Make demiglaze before you make your roast..... and that should do the trick nicely.


----------



## ed buchanan (May 29, 2006)

add stock to the pan 1/2 hour before finishing

 Use KNORR  OR   MINOR  AU JUS MIX IT IS VERY GOOD.


----------



## linecook854 (Feb 13, 2013)

alescomil said:


> Hi everyone,
> 
> Hoping someone could help me with a problem!
> 
> ...


The easiest way to stretch a batch without diluting the meat flavor would be with a prepared demi-glace. Good quality ones can come frozen for a reasonable price. Just make your gravy the way you're currently doing it and add more thickener and liquid to account for the added demi-glace to make everything (flavor, thickness, salt) balance out.
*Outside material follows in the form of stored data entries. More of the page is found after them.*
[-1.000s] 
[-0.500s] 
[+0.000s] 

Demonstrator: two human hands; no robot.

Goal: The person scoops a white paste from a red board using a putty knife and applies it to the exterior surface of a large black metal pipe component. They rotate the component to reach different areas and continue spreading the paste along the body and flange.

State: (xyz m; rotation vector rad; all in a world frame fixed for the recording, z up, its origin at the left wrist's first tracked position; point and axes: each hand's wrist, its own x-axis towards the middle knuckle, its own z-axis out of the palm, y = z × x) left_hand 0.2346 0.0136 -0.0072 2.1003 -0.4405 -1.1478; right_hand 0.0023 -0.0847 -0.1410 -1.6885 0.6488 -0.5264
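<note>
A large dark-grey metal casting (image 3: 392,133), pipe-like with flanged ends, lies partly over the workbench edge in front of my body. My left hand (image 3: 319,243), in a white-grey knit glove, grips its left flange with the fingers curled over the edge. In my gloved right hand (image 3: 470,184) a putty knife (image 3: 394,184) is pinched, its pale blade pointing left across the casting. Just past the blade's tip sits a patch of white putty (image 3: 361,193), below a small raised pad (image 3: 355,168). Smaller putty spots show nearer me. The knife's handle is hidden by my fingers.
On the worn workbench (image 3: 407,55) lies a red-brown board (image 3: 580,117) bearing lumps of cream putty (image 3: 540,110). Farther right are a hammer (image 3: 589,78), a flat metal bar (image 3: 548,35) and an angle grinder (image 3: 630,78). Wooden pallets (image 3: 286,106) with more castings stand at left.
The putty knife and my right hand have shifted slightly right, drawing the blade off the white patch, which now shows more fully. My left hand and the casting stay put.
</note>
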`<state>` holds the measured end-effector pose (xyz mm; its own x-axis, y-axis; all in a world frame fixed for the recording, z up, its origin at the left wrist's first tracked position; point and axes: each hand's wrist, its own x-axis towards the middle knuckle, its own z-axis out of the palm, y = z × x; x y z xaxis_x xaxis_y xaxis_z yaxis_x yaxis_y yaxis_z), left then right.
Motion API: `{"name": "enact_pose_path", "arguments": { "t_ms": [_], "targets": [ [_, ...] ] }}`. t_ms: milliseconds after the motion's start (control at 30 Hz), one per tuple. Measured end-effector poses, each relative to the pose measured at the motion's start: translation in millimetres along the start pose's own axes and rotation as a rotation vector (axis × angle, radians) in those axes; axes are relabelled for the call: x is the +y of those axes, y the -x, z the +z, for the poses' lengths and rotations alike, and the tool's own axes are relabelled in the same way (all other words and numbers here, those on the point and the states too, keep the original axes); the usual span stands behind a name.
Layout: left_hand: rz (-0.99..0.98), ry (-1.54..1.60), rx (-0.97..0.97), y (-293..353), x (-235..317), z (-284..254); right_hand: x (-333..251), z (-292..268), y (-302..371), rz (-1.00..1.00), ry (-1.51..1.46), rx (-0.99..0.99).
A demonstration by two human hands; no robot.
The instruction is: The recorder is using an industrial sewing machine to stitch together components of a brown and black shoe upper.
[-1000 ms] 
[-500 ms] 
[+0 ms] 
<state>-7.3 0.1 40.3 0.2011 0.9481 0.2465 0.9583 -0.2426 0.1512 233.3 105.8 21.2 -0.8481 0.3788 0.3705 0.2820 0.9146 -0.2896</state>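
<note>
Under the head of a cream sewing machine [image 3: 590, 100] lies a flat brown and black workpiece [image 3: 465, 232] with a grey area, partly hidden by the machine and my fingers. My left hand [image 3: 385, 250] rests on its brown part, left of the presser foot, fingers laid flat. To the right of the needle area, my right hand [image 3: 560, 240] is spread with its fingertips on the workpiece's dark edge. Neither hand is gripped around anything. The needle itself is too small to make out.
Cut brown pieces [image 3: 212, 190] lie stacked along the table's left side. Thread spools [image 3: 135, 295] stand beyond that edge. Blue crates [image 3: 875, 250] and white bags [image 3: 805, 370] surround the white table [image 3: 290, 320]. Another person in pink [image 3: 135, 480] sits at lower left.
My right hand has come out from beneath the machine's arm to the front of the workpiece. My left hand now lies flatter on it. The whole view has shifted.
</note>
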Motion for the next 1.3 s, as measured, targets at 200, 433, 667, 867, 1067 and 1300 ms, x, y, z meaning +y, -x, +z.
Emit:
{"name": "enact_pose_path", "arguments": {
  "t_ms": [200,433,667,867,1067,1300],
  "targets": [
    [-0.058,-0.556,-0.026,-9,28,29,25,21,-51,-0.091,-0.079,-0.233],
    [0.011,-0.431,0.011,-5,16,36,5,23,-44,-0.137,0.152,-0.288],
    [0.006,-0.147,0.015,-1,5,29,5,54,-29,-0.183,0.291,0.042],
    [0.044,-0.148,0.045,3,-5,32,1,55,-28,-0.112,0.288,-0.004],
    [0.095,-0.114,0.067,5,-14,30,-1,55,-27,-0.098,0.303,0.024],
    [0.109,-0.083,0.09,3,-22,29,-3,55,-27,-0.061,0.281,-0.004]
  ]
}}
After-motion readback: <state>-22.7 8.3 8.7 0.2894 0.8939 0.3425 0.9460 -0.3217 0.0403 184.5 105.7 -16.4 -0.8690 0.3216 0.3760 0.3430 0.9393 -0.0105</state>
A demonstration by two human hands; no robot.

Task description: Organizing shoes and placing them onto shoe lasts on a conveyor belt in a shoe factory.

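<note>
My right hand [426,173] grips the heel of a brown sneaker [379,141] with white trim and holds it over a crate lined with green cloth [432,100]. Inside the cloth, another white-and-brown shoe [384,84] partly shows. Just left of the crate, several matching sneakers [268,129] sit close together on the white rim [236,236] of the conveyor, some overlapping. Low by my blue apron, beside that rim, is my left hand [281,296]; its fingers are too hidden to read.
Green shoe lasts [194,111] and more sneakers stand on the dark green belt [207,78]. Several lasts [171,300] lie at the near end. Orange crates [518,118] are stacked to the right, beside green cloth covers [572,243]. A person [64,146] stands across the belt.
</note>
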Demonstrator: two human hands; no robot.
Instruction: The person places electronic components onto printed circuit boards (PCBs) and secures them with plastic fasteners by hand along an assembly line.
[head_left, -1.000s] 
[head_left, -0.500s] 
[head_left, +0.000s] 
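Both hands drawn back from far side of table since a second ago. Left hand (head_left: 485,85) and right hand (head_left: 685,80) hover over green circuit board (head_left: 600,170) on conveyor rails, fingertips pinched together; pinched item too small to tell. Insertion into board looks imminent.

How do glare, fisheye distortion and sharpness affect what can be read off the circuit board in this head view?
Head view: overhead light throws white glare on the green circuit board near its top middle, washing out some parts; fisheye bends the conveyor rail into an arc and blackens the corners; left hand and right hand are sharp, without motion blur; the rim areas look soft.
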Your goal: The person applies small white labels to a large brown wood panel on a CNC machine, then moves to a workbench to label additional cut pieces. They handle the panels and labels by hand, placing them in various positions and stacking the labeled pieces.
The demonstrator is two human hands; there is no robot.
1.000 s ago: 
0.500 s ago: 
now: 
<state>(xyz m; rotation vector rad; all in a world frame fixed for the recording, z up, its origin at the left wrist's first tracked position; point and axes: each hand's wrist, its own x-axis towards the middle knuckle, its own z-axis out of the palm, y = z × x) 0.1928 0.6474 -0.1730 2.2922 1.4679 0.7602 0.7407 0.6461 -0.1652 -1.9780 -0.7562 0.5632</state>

For what it's worth could you please tell us exactly how you're making your gravy? The classic procedure basically goes:

Remove roast from pan, set aside to rest. Add mirepoix to pan, cook, add flour to make roux with rendered fat (suet,schmaltz, from whatever you cooked) from the roast. Add stock/water (boquet, sachet or other aromatics optional) and cook. Add juices from rested meat as well. Any trim or bones (gizzards, necks, beef chains etc.) also belong in a gravy.


----------



## alaminute (Aug 22, 2013)

Yeah second this or any similar variation. You should be able to achieve basically almost any amount of sauce this way.


----------



## rookiet (May 7, 2016)

Hey sorry for reviving this post from 4 years ago. 

I am running into a similar issue at home where my porterhouse roast doesn't seem to produce any more than two tiddly spots of dripping, and I absolutely love my gravy even when it may not be the healthiest thing by a long stretch.

Anyway, at the peril of asking something totally stupid, has anyone tried just adding a bunch of soup bones along side with the roast? I'd be very interested to know if this would do the trick and give me more of that precious dripping to make the real deal.

Cheers for any insight!
-- rookie


----------



## kuan (Jun 11, 2001)

I would use some beef broth. Bones are good if you have plenty of time.


----------



## Outofstep2609 (Mar 18, 2019)

We cook short ribs and use the jus for many things... Recently we kept running low and had to wing it with beef stock and a corn starch slurry... So I just started adding more mire poix, wine, herb, roasted beef stock base and tomato paste to the shorties when I cooked them.. def yielded a lot more jus


----------



## Mischief (Dec 13, 2018)

ex navycook said:


> Beef base. The No MSG kind.


 Don't do it!


----------